Otele vardığımızda Poyraz'ın tuttuğu odaya geçtik. Bir çantada pijama ve diş fırçası getirmiştim, onları çıkardım ve makyaj masasının üstüne koydum.

Oda oldukça güzeldi. Çoğu oteldeki gibi beyaz ağırlıklı bir odaydı. Odanın en ortasında çift kişilik bir yatak, tam karşısında büyük bir televizyon, iki tarafında gece lambaları, ahşap bir makyaj masası ve oldukça da geniş bir balkon. Cidden güzeldi.

Poyraz tuvaletten çıktıktan sonra yanıma geldi ve yatağa oturdu. Ellerimden tutup beni kendisine çektiğinde gülümsedim.

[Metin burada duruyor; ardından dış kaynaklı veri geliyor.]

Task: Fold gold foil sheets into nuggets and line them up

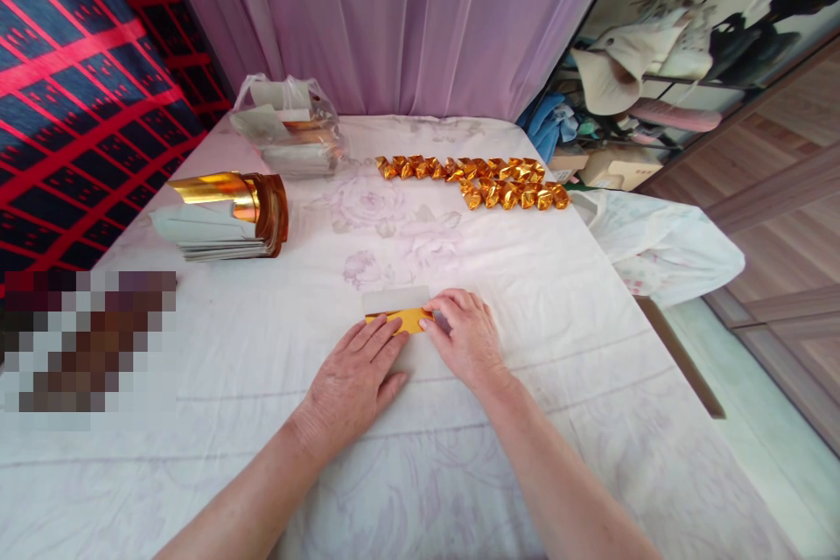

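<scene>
Left hand (354,381) lies flat, fingers spread, pinning a gold paper sheet (400,315); right hand (465,337) presses its far edge, apparently creasing a fold. Beyond the sheet, two rows of folded gold pieces (486,179) lie finished; a paper stack (223,219) remains unfolded.

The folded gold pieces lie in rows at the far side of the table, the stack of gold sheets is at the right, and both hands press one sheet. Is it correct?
Not quite. The head view shows the stack of gold sheets at the left. The folded gold pieces lie far, and the left hand and right hand press one sheet.
</scene>
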Available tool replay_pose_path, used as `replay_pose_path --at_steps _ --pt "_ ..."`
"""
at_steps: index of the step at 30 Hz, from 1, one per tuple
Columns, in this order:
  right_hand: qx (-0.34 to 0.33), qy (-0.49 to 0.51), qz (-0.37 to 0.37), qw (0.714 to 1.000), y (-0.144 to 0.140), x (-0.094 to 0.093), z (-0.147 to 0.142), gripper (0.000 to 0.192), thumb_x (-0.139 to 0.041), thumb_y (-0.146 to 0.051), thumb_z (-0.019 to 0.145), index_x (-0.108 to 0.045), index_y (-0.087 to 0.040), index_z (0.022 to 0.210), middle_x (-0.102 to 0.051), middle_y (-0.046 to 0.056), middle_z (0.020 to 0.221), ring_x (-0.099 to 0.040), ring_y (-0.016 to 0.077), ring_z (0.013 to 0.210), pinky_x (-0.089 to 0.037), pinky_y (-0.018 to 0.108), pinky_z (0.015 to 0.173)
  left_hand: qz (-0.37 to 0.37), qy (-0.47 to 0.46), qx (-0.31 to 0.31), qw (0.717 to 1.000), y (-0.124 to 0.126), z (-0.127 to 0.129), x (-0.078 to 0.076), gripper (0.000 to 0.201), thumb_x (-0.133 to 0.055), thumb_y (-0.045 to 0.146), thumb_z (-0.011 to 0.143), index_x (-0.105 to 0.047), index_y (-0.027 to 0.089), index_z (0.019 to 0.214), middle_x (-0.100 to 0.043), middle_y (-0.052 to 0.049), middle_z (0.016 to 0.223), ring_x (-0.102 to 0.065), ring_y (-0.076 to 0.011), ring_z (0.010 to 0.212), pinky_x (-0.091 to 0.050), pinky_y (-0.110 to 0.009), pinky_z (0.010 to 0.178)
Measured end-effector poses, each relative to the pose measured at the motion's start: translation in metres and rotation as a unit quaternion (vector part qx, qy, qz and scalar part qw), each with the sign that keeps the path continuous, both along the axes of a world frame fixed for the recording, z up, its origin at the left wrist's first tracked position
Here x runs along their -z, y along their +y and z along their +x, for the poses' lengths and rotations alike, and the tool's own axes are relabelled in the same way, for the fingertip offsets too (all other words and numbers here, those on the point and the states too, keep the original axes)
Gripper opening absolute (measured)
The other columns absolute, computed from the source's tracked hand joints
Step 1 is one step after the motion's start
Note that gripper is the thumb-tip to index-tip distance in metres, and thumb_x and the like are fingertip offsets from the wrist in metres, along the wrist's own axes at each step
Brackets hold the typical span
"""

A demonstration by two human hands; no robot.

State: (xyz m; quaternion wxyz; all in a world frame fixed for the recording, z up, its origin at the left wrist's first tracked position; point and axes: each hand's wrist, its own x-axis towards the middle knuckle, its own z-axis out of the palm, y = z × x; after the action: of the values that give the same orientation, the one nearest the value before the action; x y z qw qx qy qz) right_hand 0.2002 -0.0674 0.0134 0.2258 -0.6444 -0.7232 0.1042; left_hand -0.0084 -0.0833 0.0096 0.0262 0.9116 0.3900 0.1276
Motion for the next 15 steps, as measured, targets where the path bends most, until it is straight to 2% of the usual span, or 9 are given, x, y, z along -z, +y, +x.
replay_pose_path --at_steps 7,15 --pt "0.003 0.006 0.008 1.0 0.001 0.002 0.0 0.012 -0.064 -0.026 0.086 -0.068 -0.025 0.097 -0.065 0.005 0.105 -0.058 0.0227 0.099 -0.039 0.037 0.086 0.033 -0.002 0.006 0.999 0.0 -0.012 0.003 0.046 -0.035 0.042 0.101 -0.055 0.017 0.133 -0.057 -0.007 0.142 -0.048 -0.0225 0.135 -0.031 -0.042 0.117" --pt "0.005 0.007 0.016 1.0 0.001 0.003 0.001 0.012 -0.064 -0.027 0.086 -0.069 -0.025 0.096 -0.066 0.005 0.104 -0.058 0.0224 0.097 -0.039 0.037 0.085 0.063 0.008 0.012 0.998 -0.001 -0.034 0.001 0.046 -0.037 0.043 0.101 -0.053 0.017 0.135 -0.058 -0.006 0.141 -0.048 -0.023 0.133 -0.03 -0.042 0.115"
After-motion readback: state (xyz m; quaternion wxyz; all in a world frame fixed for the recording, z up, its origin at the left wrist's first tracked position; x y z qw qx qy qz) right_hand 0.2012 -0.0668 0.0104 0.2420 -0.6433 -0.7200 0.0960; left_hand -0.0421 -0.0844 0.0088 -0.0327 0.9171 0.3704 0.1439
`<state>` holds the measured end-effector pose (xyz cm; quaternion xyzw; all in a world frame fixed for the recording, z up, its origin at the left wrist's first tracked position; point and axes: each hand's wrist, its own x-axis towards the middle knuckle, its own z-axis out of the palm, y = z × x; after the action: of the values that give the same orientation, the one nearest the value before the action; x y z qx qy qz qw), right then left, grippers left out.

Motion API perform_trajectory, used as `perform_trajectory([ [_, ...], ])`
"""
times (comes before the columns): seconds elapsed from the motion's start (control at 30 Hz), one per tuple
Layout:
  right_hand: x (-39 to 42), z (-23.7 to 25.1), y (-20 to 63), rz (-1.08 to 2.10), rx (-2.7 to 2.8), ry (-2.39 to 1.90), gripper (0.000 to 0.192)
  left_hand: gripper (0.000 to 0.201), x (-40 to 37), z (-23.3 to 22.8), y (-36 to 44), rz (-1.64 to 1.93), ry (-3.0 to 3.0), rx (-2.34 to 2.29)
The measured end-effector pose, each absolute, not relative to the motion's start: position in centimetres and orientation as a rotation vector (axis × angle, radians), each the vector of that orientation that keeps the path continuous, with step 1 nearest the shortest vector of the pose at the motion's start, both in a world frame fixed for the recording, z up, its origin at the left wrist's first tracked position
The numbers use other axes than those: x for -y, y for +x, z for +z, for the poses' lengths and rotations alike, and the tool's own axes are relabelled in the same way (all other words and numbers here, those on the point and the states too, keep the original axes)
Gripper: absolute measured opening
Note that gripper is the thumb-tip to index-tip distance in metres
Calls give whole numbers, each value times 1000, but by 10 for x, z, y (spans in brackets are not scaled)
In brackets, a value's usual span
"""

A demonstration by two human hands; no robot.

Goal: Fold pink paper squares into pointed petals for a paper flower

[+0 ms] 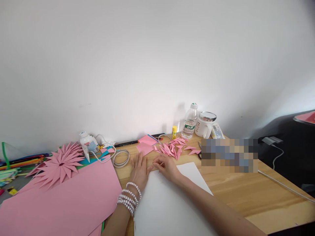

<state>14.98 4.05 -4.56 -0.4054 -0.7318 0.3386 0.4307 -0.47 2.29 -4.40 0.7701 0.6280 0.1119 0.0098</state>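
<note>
Along the left edge of the light wooden desk (246, 193) lie coloured pencils (22, 161). Just right of them rests a finished pink folded-paper star flower (59, 164), partly on a large pink paper sheet (64, 200) that covers the near left corner. Behind the flower, toward the back edge, stands a white glue bottle (88, 143) with a white cable (105, 154) coiled beside it.

At desk centre, the left hand (139, 170), with pearl bracelets at the wrist, lies flat and open, palm down, at the far edge of a white paper sheet (167, 203). The right hand (166, 165), touching it, has fingers curled, pressing or pinching a small pink piece; the piece itself is too hidden to describe. Just beyond the hands lie flat pink paper squares (145, 147).

Right of these, a heap of folded pink paper points (174, 147) sits toward the back edge. Behind it stand a yellow glue stick (174, 132), a clear plastic water bottle (190, 122) and a white lidded mug (205, 126).

Judgement: one flower complete; many points folded for another; unfolded squares remain, and assembly is not begun.
</note>
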Motion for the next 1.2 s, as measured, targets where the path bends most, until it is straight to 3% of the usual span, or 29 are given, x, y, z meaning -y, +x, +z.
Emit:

"Seni çok seviyorum." Aynı anda dediğimiz için istemsiz bir şekilde güldüm. Bir süre gülüşümü izledikten sonra beni çekip dizlerine oturttu.

"Benim minik bebeğim... Nasıl özledim seni bir bilsen."dedi başımı göğsüne yatırıp sıkıca sarılırken. Bir eli de bacağımdaydı.

"Ben de seni özledim."dedim ve gömleğinin açık düğmesinden gözüken tenini öptüm. Çenemden tutup başımı kaldırdı ve dudaklarımızı birleştirdi.

Hızla beni ayağa kaldırdığında ne olduğunu algılayamadan bir bacağımı ona doğru attım. Diğer bacağımı da kendisine çekti ve ani bir hareketle beni kucaklayıp makyaj masasına oturttu.

"Seni cidden çok seviyorum."derken saçlarımı omzumdan itleyip boynumu açtı ve güzel, ıslak öpücükler bıraktı. Benimse tek yapabildiğim saçlarını çekiştirip ellerimi vücudunda gezdirmekti.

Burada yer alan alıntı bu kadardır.